■ **Work order**: Only the lines holding the string "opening" are needed; copy each of them from the data.

■ **Given information**:
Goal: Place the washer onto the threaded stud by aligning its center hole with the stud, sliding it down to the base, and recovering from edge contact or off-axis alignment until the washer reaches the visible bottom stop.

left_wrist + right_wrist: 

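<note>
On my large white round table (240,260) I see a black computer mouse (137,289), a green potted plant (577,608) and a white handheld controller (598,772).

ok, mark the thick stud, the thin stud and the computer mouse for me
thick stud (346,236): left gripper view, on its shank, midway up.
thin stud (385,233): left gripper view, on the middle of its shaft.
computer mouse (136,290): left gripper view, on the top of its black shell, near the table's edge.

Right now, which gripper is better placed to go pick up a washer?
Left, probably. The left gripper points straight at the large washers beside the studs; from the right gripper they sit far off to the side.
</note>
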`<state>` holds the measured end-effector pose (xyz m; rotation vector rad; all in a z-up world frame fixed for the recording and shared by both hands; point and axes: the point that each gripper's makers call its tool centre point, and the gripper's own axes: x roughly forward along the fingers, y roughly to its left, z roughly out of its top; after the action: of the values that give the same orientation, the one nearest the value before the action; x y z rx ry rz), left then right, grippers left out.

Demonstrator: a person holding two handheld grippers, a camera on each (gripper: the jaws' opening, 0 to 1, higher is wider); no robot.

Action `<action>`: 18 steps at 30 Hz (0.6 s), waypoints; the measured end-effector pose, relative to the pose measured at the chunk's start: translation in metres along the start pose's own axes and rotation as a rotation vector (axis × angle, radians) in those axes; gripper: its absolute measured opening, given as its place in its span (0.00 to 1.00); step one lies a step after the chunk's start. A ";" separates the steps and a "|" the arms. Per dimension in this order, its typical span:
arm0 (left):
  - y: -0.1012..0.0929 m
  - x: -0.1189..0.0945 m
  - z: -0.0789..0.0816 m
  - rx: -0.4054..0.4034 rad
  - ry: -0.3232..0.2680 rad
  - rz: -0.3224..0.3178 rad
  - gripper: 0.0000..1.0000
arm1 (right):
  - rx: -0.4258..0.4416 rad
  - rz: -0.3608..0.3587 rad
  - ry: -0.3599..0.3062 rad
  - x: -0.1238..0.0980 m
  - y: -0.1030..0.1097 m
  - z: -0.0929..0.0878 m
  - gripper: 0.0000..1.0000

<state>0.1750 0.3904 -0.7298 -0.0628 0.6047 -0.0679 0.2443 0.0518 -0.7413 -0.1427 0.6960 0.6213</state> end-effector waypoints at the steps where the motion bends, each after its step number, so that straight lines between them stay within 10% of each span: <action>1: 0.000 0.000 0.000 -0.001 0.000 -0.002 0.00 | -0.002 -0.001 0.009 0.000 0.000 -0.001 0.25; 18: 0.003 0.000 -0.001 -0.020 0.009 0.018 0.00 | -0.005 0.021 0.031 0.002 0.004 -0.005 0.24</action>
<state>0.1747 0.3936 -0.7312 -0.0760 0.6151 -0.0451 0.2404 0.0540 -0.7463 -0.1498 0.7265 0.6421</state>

■ **Exercise response**:
Demonstrator: a person holding two handheld grippers, a camera on each (gripper: the jaws' opening, 0 to 1, higher is wider); no robot.
Action `<action>`: 18 steps at 30 Hz (0.6 s), waypoints; the measured end-effector pose, relative to the pose measured at the chunk's start: translation in metres along the start pose's own axes and rotation as a rotation vector (axis × angle, radians) in those axes; gripper: its absolute measured opening, given as its place in its span (0.00 to 1.00); step one lies a step after the chunk's start. A ";" separates the steps and a "|" the arms. Per dimension in this order, its typical span:

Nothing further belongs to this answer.